DC Circuit’s Landmark Ruling in USA v. Brown
In United States v. Brown, 125 F.4th 1186 (D.C. Cir. 2025), the D.C. Circuit addressed whether compelling Peter Schwartz to unlock his cellphone with a fingerprint violated his digital privacy Fifth Amendment rights. During a search of one of the defendant’s residences, an FBI agent located a cellphone in Schwartz’s bedroom. The agent asked Schwartz for the password and Schwartz offered three options, none of which were appealing to Schwartz.
After unsuccessfully attempting to unlock the phone using the provided passwords, the agent “used Schwartz’s fingerprint to unlock” the device. The court concluded that such compulsion was testimonial, explaining that “compelled biometric unlock of a cellphone arises at the intersection of the Fifth Amendment’s physical-trait and act-of-production precedents.” Id. at 1202.
The Court reasoned that being compelled to use a fingerprint to unlock a cellphone directly communicates the defendant’s knowledge and control of the device, thus implicating digital privacy Fifth Amendment protections. Unlike providing physical evidence like blood samples, biometric unlocking instantly communicates specific knowledge about the defendant’s relationship to the device.
The Ninth Circuit’s Contrary Position in USA v. Payne
In contrast, the Ninth Circuit had a different set of facts in United States v. Payne, 99 F.4th 422 (9th Cir. 2024) where the California Highway Patrol detained Jeremy Payne who was on parole. Officers requested he unlock his phone. After Payne refused, he attempted to disclaim the phone. One of the officers forcibly grabbed his thumb and used it to unlock the phone. Once unlocked, an officer then searched the phone, resulting in locating evidence of drug activity and subsequently charged in federal court. The district court denied a motion to suppress resulting in the Ninth Circuit hearing the case.
The Ninth Circuit found the defendant had far less, if any, expectation of privacy due to being on parole. The Court pointed out, Payne agreed to a special condition of parole stated any his person and property were subject to search without probable cause, and “This includes any digital/electronic device in your vicinity.” Id. at 425.
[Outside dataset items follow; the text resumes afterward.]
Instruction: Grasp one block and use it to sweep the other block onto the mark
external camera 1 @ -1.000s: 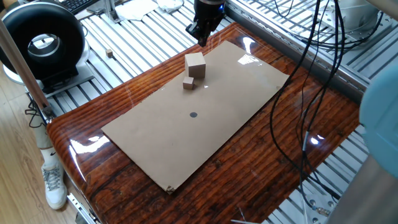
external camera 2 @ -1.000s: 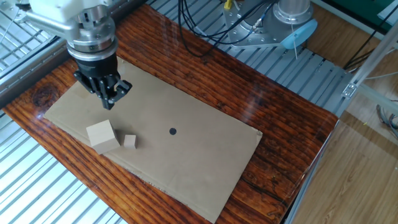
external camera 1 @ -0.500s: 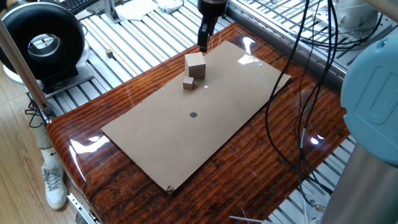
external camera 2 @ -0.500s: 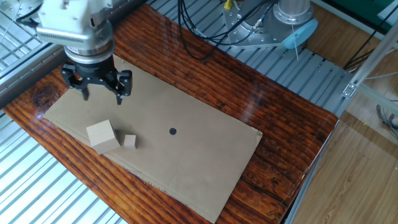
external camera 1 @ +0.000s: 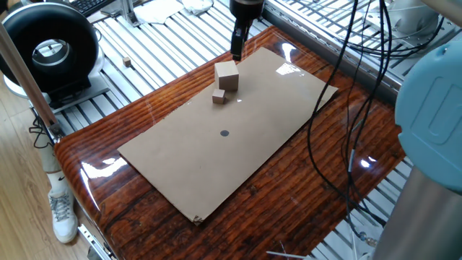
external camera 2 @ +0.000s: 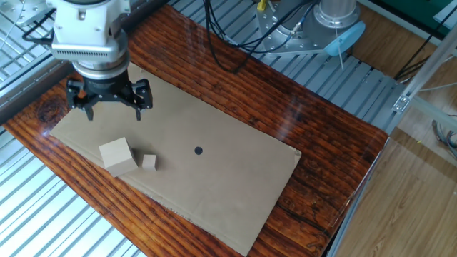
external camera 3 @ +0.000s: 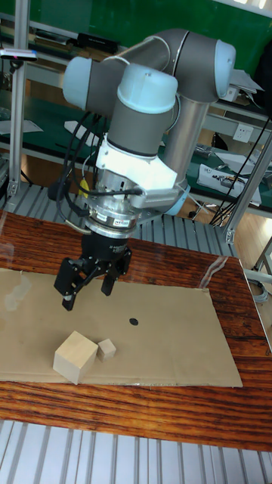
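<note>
The pale larger block rests on the cardboard sheet, and the small brown block sits just beside it on the side toward the mark. My gripper hovers open above the sheet, behind the larger block, holding nothing. The tall fixed view shows the gripper up and apart from the larger block, the small block and the mark. In one fixed view the gripper is seen edge-on beyond the larger block, small block and mark.
The cardboard lies on a glossy wooden table ringed by slatted metal rails. A black round device stands off the table's left corner. Cables hang over the right side. The arm's base is at the back.
Over the last second the gripper turned about its vertical axis, now showing its fingers spread wide, and drifted slightly away from the mark. Both blocks have stayed put.
</note>
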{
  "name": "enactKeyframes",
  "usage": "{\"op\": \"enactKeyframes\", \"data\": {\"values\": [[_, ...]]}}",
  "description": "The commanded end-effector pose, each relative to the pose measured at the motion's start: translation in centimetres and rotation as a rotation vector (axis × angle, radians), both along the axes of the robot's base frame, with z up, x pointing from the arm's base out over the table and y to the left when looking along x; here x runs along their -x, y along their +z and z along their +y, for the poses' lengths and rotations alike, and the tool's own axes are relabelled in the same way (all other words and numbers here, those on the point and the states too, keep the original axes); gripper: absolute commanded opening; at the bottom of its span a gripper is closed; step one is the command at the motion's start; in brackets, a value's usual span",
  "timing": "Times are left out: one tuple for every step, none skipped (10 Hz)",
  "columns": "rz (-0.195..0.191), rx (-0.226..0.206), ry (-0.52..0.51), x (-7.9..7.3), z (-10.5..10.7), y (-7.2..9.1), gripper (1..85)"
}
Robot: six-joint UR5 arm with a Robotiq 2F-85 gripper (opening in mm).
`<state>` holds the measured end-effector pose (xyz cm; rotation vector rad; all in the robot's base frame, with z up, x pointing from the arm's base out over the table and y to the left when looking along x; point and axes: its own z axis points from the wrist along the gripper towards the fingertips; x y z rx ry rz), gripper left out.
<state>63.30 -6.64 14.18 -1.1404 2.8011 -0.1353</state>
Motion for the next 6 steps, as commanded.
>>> {"op": "enactKeyframes", "data": {"values": [[-0.022,-0.04,0.026,-1.2,1.3,-1.6,85.0],[-0.035,-0.051,0.026,-1.6,1.5,-1.2,85.0],[-0.056,-0.06,0.04,-2.3,1.7,-0.4,85.0],[-0.058,-0.016,0.061,-2.4,0.7,-0.4,85.0],[-0.046,0.016,0.07,-2.1,-0.1,-0.4,85.0],[-0.031,0.011,0.056,-1.7,0.0,-0.5,85.0]]}}
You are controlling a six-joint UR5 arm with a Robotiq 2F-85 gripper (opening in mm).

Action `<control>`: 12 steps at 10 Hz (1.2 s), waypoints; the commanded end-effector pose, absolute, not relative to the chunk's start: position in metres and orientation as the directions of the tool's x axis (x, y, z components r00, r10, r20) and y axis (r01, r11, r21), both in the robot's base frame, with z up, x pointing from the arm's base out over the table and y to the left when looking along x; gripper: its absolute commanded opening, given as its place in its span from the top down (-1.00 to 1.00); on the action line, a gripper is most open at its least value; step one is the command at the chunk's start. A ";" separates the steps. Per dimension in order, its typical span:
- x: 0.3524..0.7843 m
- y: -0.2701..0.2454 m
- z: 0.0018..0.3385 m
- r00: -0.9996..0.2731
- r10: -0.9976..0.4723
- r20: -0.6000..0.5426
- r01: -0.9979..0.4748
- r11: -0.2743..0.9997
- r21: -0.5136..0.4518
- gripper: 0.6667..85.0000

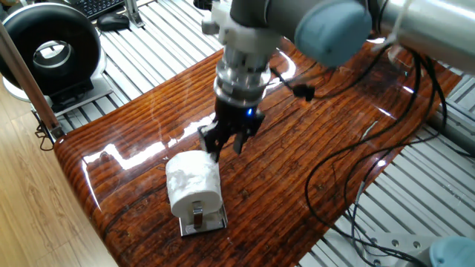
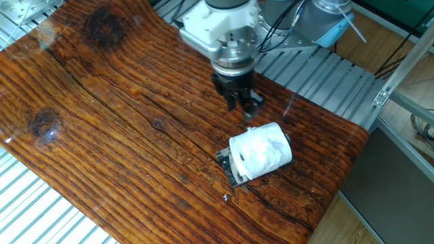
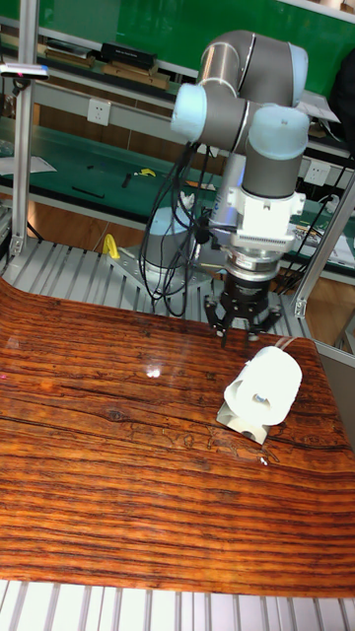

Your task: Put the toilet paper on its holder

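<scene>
We find the white roll of soft crumpled toilet paper (image 1: pixel 194 185) lying on its side on the flat shiny chrome holder plate (image 1: pixel 205 222), whose narrow raised bar passes through the roll's core. Roll and holder sit near one end of the glossy, dark-grained wooden tabletop (image 1: pixel 141 141). In the other fixed view the toilet paper (image 2: pixel 260 152) covers most of the holder (image 2: pixel 229 173); only one end of the plate shows. The black two-finger pincer (image 1: pixel 225 143) of the grey arm hangs above the tabletop, just beside the roll and clear of it. Its fingers appear spread with nothing between them, though they are small in every view. A large black-and-white ring-shaped device (image 1: pixel 49 49) stands well apart, off the tabletop.
</scene>
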State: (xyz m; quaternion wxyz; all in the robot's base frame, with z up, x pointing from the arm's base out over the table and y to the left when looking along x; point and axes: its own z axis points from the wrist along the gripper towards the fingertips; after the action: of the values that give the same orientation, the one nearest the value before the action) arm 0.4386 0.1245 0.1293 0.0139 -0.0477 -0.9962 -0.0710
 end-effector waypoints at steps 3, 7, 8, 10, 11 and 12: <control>0.454 0.050 0.138 -0.994 0.101 0.032 0.101 0.995 -0.028 0.99; 0.453 0.032 0.125 -0.990 0.131 0.057 0.128 0.990 -0.053 0.99; 0.456 0.029 0.115 -0.990 0.134 0.052 0.131 0.990 -0.060 0.99; 0.468 0.029 0.106 -0.992 0.122 0.009 0.122 0.991 -0.047 0.99; 0.470 0.025 0.108 -0.993 0.118 0.010 0.117 0.991 -0.070 0.99; 0.470 0.024 0.107 -0.994 0.112 0.008 0.111 0.991 -0.072 0.99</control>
State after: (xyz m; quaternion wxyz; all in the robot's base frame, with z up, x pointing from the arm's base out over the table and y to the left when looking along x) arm 0.4644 0.0276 0.1113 0.0116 -0.0564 -0.9978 0.0326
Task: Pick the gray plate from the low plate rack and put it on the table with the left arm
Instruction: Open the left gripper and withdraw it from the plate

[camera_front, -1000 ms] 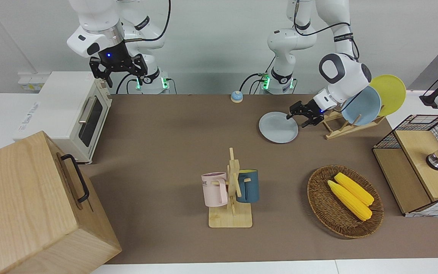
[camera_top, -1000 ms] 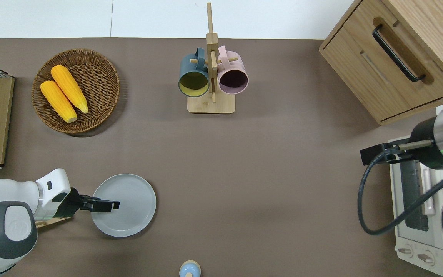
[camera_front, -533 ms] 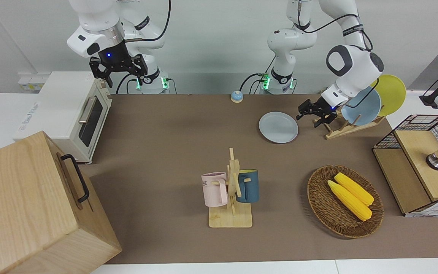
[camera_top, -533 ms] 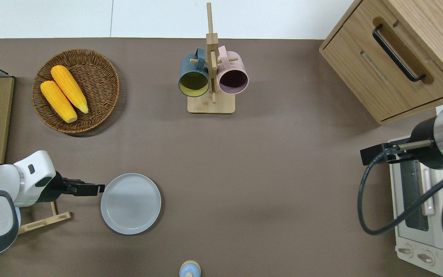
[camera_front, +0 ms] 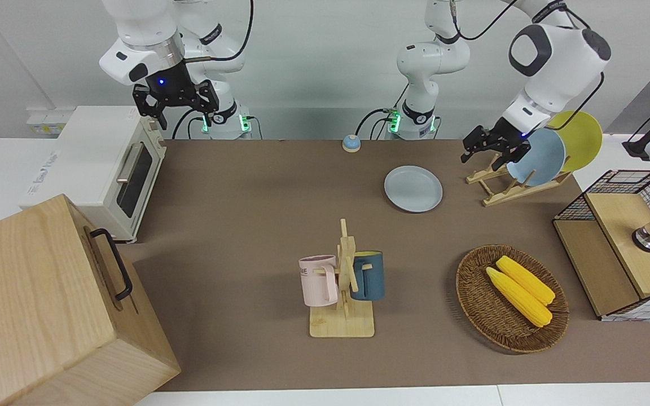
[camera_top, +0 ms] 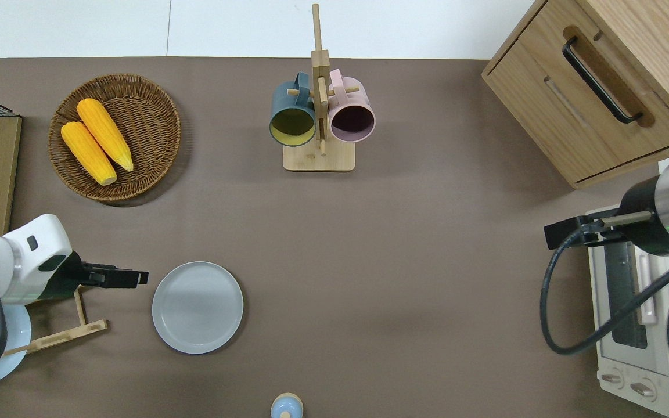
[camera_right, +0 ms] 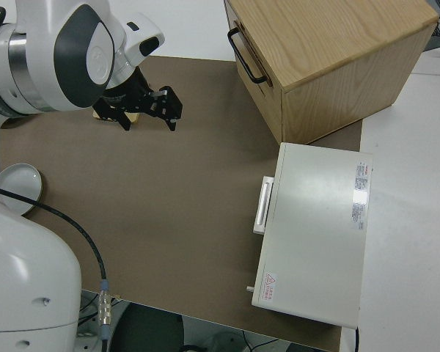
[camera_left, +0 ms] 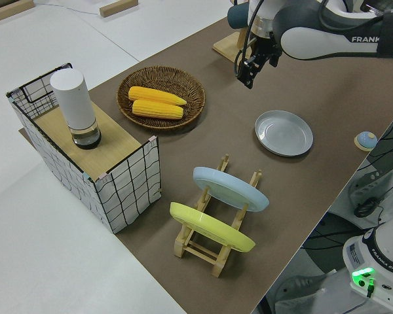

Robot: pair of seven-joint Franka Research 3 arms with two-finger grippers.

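Observation:
The gray plate lies flat on the brown table, beside the low plate rack toward the table's middle. That rack holds a sky-blue plate and a yellow plate. My left gripper hangs open and empty in the air, over the strip of table between the rack and the gray plate, clear of both. The right gripper is parked, open.
A mug tree with a pink and a blue mug stands mid-table. A wicker basket with two corn cobs and a wire-sided box sit at the left arm's end. A toaster oven, a wooden cabinet and a small blue bell are also here.
My left gripper has come off the gray plate's rim, risen and drawn back toward the rack. The plate shifted slightly as it was let go and now rests flat.

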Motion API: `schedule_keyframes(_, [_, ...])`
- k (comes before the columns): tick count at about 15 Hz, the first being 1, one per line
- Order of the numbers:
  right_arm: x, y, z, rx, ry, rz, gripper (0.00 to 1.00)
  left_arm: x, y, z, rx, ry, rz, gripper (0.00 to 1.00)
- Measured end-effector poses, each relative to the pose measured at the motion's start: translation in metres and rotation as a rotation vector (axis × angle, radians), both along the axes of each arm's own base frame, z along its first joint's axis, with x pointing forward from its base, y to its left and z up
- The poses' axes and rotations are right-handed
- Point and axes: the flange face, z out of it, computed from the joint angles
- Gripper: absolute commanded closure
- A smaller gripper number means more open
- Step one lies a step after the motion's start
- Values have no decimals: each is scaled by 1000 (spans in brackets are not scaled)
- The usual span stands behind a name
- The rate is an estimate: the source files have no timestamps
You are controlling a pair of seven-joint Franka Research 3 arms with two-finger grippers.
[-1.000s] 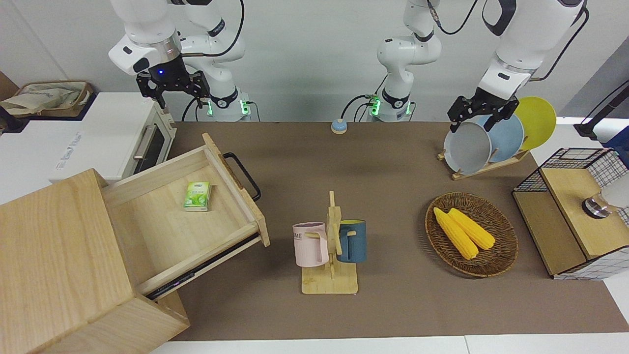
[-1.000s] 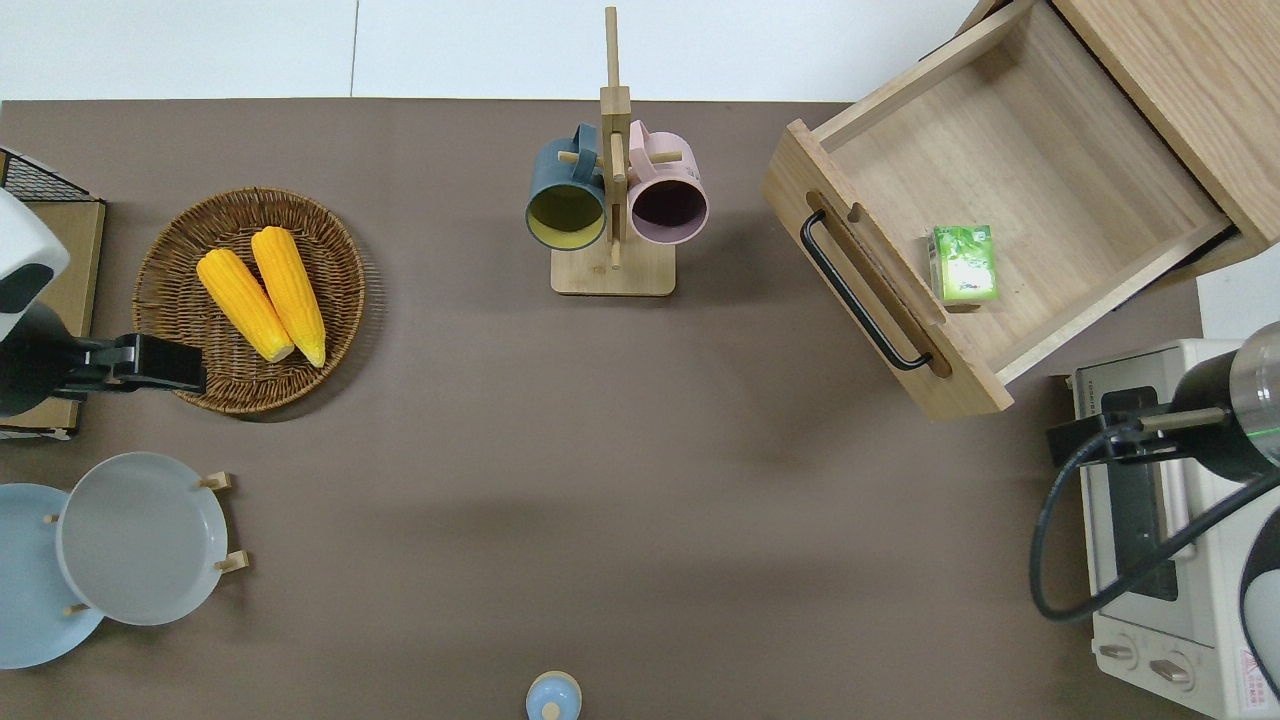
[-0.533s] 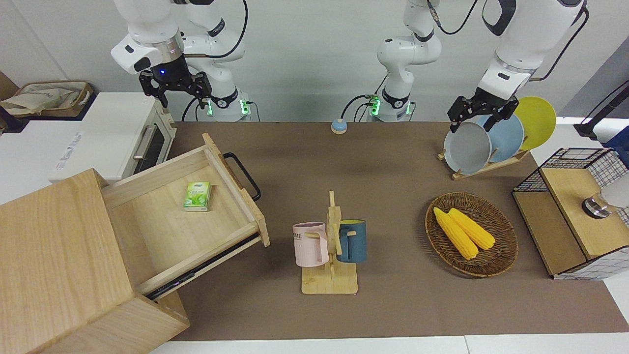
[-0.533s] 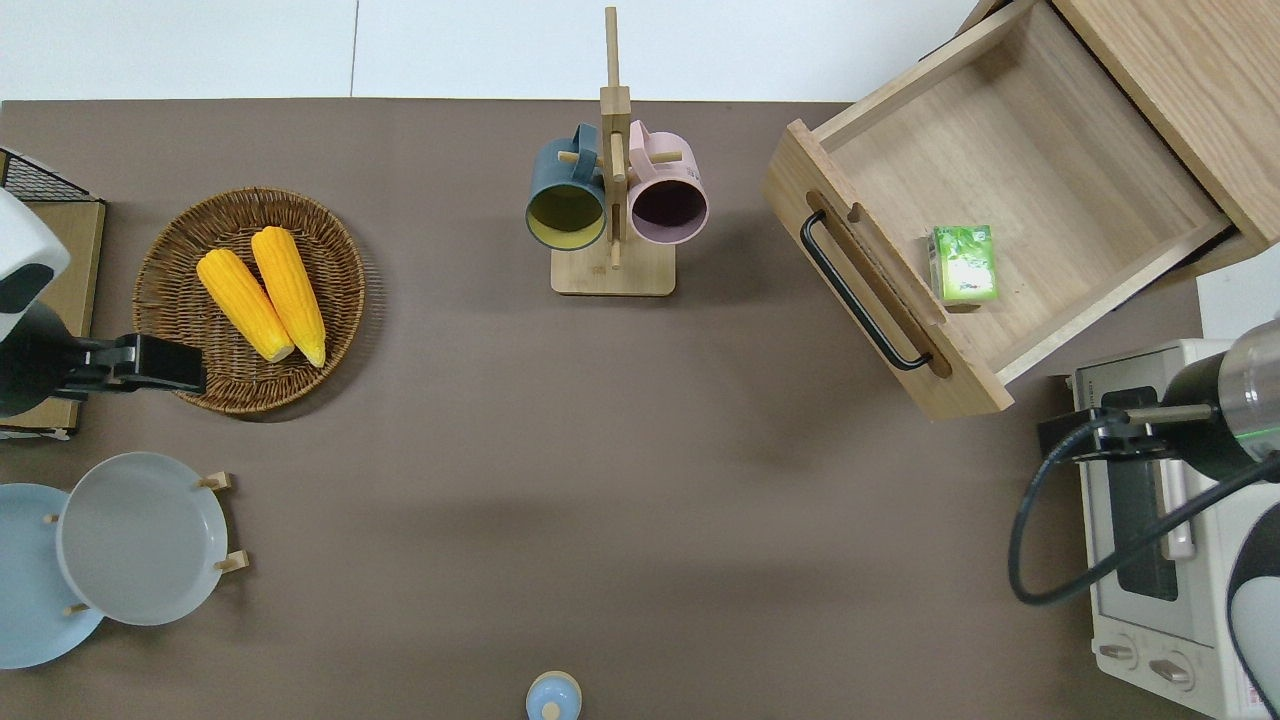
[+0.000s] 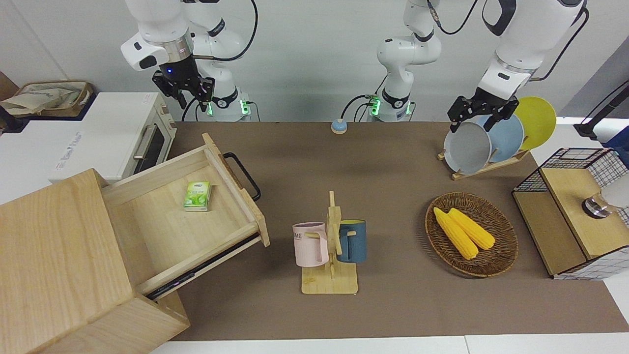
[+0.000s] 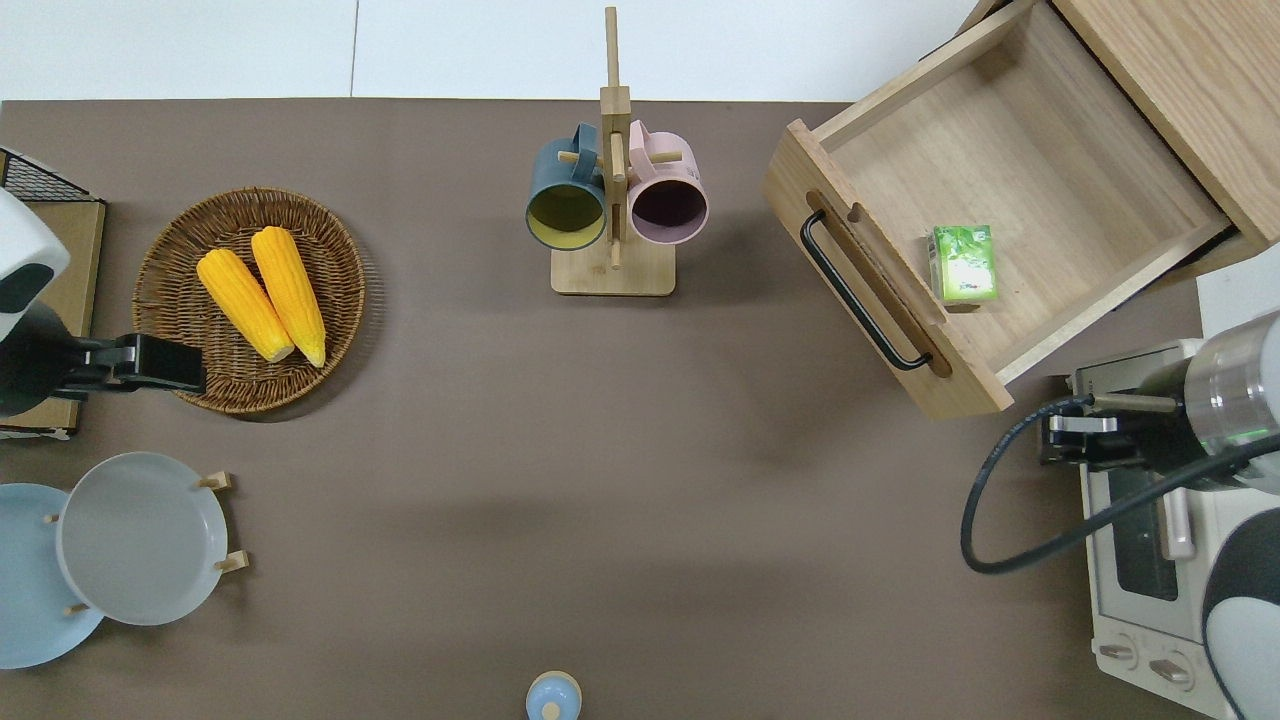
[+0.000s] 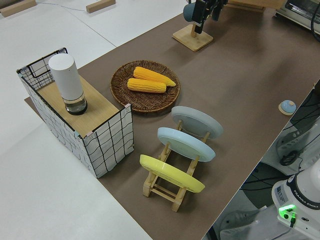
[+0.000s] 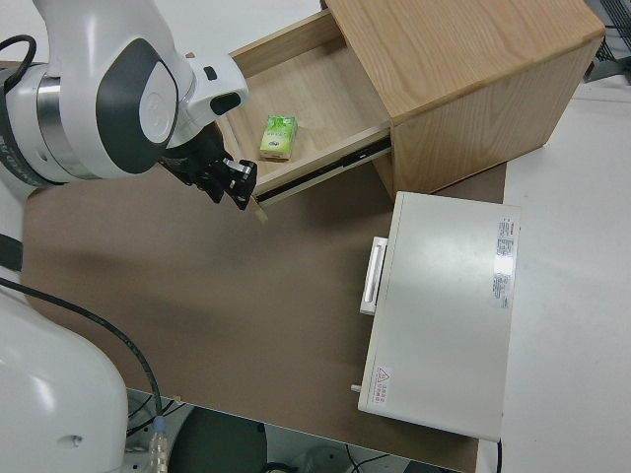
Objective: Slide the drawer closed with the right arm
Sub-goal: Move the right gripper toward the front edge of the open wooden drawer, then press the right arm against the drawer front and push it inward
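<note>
The drawer [image 6: 1010, 190] stands pulled well out of the big pale-wood cabinet [image 5: 59, 260] at the right arm's end of the table [image 6: 600, 450], at about 1 o'clock in the overhead view, its front panel facing the table's middle. The black loop handle [image 6: 860, 290] lies along that panel. A small green carton [image 6: 963, 262] lies inside, near the front. The drawer looks stiff, and I judge it will slide on its runners under a steady push. The carton is light and may skid. No grip seems needed: the flat front panel, near the middle of the handle, is the place to press, square to the runners, since the cabinet sits at an angle.

The right end effector [image 5: 189, 93] hangs in the air over the corner of the white toaster oven [image 6: 1160, 540], well apart from the drawer and holding nothing; how far its fingers are parted I cannot tell. The left arm is parked
</note>
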Motion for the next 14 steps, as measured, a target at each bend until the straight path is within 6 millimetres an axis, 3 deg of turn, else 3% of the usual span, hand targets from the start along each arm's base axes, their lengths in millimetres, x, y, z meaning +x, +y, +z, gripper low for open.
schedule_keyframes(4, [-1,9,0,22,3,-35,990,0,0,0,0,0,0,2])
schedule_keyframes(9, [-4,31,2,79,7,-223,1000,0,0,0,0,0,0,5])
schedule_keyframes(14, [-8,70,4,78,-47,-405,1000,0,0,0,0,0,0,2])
The panel found the language of the special search condition of Payne’s parole, requiring him to surrender any electronic device and provide a pass key or code, but not requiring him to provide a biometric identifier to unlock the device, the search was authorized under a general search condition, mandated by California law, allowing the suspicionless search of any property under Payne’s control. The Ninth Circuit cited to the California Supreme Court holding in People v. Bryant, 491 P.3d 1046, 1054 (Cal. 2021), holding that “[A] warrantless search of a parolee’s property or residence . . . is per se reasonable.”
The Ninth Circuit found when it comes to police and digital privacy in this instance, “the compelled use of a biometric to unlock an electronic device was not testimonial because it required no mental process or revelation from the defendant’s mind.” Id. at 429. The Ninth Circuit viewed the biometric feature as a physical key rather than a password that exists only in someone’s mind, thus not implicating digital privacy Fifth Amendment protections in their view.
Understanding the Circuit Split
The contradictory rulings from the D.C. Circuit and Ninth Circuit represent a significant split in how federal courts interpret the digital privacy Fifth Amendment as it applies to modern technology. The D.C. Circuit sees biometric unlocking as inherently testimonial and protected by the digital privacy Fifth Amendment, while the Ninth Circuit treats it as purely physical evidence. As noted in United States v. Crawford, 520 F. Supp. 3d 402 (D.D.C. 2022), “The question of whether a fingerprint unlock constitutes testimonial evidence lies at the intersection of traditional physical evidence and modern technological authentication.”